You have probably heard of author Eckhart Tolle and his connection with Oprah Winfrey. What with Tolle’s bestselling book A New Earth, its repeated promotion on Oprah’s talk show, and the online course they are running together, they have become pretty difficult to miss.
Unfortunately, for many people, it seems that the true message of A New Earth has proved all too easy to miss.
Let me cut right to the chase: Tolle’s supposedly groundbreaking message is simply the same old New Age thinking in pretty packaging. While Tolle acknowledges something wrong with the human condition (what Christians call “sin”), he preaches the need not for repentance and salvation, but for a new “awakening.”
This involves looking deep within the self for peace and harmony, not looking to Christ. There is nothing new or revolutionary—and definitely nothing Christian—about it. It is paganism. It even seems some who claim Christ are getting caught up in the Tolle phenomenon.
Of course, it is easy to see the attraction. I can contribute to global peace by making life all about me? Who would not want that? It is the oldest temptation there is: letting ourselves be convinced that we “shall be like God.” But as Tolle and his followers do not seem to grasp, that is precisely what is wrong with the human condition in the first place: setting oneself up as God with all the resulting egoism, selfishness, and misery that entails.
At our own blog, The Point, there have been some fairly heated conversations about this phenomenon. There are those who claim that, simply because Tolle talks about God, that should make his teachings acceptable to all who believe in God. (These people, presumably, are unfamiliar with the reminder in James chapter 2 that “even the demons” believe in God).
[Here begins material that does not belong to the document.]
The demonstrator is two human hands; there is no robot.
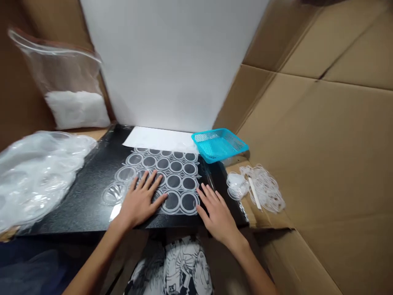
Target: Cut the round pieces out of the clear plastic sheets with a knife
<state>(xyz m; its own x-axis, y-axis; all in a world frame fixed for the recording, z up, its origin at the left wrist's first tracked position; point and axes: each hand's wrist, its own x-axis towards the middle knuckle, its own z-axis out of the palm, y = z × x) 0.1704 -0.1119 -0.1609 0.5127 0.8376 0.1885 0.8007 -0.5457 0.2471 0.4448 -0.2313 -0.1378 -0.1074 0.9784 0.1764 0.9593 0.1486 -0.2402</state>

The real evil, in these people’s eyes, is for members of any one particular faith to claim that it points the way to truth. And that, of course, undercuts Christianity. Even as Oprah Winfrey—Tolle’s patron—claims to still be a believer in Christ, she calls this the most exciting project in her life.
In a popular video on YouTube, when asked a direct question about how she can reconcile belief in Christianity with belief in Tolle’s message, Oprah states: “I reconciled it because I was able to open my mind about the absolute indescribable hugeness of that which we call God. I took God out of the box.”
She says she got tired of “rules” and “doctrines,” and particularly of the Scriptural idea that God is a “jealous God.” “Something about that didn’t feel right in my spirit,” she said, “because I believe that God is love.”
What Oprah did not understand, or would not understand, is that a loving God must be a jealous God—jealous of any lie that would steal His children away from Him and send them after false gods. As I explain in my new book The Faith, we need those doctrines to guard us against just the kind of untruths that Oprah, one of the most influential people in America, is now peddling.
Sadly, millions fall for this, especially when it becomes Oprah’s religion. There has never been a more urgent time or need, as I write in my new book The Faith, “for us to know and defend the truth before millions more are sucked in to the old claims of the New Age.”